Hnetinka was inspired by an April 2013 investment memo from Jefferies called “Same-Day: The Next Killer App,” which made two big points: 1) Free shipping has become a “must-have” in e-commerce. Half of consumers abandon online shopping carts without it; and 2) there’s the opportunity to improve on that service by making it same-day.
WunWun was actually included in the report; at that time, it offered deliveries for $15.
Hnetinka’s brainstorm: How about combining the two? How about giving away free shipping, and making it same-day, too? “We’re tying free and fast, that’s what we stand for,” he says. “If we do that, no one can undercut us.”
Sounds great, but how does WunWun stay in business?
“Free is just not a business model, it’s just not,” says Bastian Lehmann, co-founder and CEO of Postmates, WunWun’s larger competitor. Postmates charges $5 per delivery plus distance and demand, and a nine percent surcharge. “Once you offer something for free, how do you ever go back?”
Hnetinka’s answer is that everyone else is thinking too small. For today, WunWun is making money by taking a slice of tips, and by getting discounts from retailers it spends a lot of money with that it doesn’t pass along to customers.
Tomorrow, WunWun will try to create the offline equivalent of search advertising, Hnetinka says.

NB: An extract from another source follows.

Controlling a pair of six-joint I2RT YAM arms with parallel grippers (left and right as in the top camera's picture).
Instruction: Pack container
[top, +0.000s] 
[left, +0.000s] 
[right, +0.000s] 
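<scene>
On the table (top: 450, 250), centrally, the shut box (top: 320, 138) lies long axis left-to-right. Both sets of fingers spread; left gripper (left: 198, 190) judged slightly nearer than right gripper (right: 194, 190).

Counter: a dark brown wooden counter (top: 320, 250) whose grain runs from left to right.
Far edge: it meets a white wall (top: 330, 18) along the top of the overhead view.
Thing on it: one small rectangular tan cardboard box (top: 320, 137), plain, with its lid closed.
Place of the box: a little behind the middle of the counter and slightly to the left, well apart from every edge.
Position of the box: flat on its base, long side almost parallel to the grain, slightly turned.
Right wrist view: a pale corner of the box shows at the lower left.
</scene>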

Stores will be able to bid to be the supplier for WunWun orders, whether tennis balls, ChapStick or Yankees hats.
“That’s when WunWun really starts to make a lot of money,” Hnetinka says. “We have created the largest demand funnel. We’ve brought together convenience of ordering online with immediacy of offline. So we’re not talking about profitability margins, we’re talking about marketing budgets.”
WunWun currently operates in New York with about 300 couriers.
For Hnetinka, it’s a redemption story. He was briefly held by authorities two years ago, when a small town in the Hamptons busted him for violations related to renting out mansions to underage partying kids. At the time, the Long Island son of a limo driver was on track to do $5 million in revenue managing 10 summer rentals at the age of 24.
Hnetinka is no longer in the party-rental business. His firm paid a fine to have the charges dismissed. And after his mom saw WunWun featured on Bloomberg, he says she has forgiven his youthful mistakes.
“I powered through when everyone was looking at me as a villain. I was like, that wasn’t my fault — well, maybe it was. But being an entrepreneur is who I choose to be. I’m trying to change something I believe in, in this offline world.”
Free delivery at your door within an hour? It may be crazy. It may not actually be a business. But it’s probably only slightly more farfetched than five years ago when Travis Kalanick was dreaming up Uber taking on the world’s transportation empires. For now, enjoy it while it lasts — for an era, or for an instant.